• [Your assignment]
Where the line with "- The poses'" appears below, start writing out lines exactly, and finish with the line with "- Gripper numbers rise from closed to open", which is included; write out nothing else.

• [Dataset excerpt]
****************

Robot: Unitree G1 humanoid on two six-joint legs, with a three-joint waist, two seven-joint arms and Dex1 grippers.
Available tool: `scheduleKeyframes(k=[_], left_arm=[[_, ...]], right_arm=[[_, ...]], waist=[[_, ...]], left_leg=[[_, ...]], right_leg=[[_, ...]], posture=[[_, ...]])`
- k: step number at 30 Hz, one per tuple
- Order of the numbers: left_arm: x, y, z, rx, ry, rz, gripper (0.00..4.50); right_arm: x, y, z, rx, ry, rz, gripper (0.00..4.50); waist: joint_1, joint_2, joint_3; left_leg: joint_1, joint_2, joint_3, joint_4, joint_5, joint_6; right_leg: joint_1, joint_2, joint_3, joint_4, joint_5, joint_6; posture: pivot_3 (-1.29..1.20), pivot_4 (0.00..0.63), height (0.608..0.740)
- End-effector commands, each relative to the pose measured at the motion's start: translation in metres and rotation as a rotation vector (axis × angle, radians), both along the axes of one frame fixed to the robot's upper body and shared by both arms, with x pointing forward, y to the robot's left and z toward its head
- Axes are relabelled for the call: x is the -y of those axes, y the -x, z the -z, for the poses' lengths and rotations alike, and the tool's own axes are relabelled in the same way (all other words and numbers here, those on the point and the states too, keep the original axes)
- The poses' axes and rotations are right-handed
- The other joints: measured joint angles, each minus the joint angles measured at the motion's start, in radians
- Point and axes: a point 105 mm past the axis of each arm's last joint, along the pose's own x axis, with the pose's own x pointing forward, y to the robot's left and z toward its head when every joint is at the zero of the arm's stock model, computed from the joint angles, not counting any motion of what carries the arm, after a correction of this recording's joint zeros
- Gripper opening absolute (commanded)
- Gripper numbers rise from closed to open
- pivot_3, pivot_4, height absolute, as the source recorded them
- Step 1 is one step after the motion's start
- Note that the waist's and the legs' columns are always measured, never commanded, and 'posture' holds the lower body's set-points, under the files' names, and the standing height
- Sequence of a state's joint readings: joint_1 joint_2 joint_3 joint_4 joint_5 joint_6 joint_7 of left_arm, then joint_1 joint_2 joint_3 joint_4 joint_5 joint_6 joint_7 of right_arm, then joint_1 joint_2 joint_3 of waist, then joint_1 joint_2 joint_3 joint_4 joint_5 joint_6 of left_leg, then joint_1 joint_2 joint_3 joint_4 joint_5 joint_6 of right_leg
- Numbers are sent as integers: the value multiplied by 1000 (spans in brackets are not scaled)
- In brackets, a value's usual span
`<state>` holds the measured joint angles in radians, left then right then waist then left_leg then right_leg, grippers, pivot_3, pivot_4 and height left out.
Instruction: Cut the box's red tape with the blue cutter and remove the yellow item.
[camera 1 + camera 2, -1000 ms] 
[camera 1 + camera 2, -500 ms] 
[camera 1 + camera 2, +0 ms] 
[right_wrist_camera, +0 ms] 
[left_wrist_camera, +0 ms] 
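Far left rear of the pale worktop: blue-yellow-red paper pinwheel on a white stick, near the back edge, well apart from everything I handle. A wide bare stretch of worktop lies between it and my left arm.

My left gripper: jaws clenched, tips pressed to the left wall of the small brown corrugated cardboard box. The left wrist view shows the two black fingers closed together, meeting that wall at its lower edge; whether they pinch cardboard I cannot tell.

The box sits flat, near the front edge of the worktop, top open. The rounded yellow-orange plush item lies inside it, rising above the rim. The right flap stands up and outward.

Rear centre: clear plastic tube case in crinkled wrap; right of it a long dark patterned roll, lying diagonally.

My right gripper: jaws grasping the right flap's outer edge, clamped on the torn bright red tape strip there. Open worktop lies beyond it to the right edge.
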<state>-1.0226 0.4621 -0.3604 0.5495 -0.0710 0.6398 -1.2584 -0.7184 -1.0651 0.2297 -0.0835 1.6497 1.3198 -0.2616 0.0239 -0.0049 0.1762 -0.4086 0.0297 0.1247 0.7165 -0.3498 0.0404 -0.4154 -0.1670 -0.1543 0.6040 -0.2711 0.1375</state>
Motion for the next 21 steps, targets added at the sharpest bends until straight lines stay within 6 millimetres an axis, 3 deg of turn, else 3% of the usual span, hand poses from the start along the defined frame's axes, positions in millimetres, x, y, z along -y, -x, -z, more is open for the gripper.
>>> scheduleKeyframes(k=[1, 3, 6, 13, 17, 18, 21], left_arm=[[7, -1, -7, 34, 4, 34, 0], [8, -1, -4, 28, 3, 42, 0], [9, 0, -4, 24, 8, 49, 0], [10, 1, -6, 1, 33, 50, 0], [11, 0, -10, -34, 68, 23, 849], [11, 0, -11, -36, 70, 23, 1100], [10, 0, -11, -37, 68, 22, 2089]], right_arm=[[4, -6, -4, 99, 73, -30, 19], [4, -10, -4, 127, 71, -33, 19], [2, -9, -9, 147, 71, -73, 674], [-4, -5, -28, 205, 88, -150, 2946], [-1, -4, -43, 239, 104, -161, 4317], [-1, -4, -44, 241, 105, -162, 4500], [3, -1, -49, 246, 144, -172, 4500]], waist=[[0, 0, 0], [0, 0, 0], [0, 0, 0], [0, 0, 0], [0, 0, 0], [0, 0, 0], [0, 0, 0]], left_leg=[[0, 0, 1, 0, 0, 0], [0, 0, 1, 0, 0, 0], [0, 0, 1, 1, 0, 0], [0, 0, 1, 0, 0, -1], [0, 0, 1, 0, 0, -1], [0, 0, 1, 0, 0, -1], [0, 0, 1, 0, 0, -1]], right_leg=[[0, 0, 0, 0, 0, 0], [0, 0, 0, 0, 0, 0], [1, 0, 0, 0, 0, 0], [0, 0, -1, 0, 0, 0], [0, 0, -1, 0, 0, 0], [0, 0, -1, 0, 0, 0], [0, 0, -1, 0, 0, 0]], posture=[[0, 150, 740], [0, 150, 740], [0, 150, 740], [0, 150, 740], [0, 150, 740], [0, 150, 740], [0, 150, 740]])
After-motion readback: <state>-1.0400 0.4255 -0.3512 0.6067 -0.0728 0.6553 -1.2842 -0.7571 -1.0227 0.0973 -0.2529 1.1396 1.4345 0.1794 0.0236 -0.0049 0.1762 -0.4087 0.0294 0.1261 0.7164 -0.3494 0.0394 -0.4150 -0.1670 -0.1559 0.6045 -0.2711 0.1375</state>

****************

• [Solution to the problem]
- The poses' axes and rotations are right-handed
- The other joints: measured joint angles, each minus the joint angles measured at the motion's start, in radians
- Point and axes: a point 105 mm past the axis of each arm's last joint, along the pose's own x axis, with the pose's own x pointing forward, y to the robot's left and z toward its head when every joint is at the zero of the arm's stock model, computed from the joint angles, not counting any motion of what carries the arm, after a correction of this recording's joint zeros
- Gripper opening absolute (commanded)
- Gripper numbers rise from closed to open

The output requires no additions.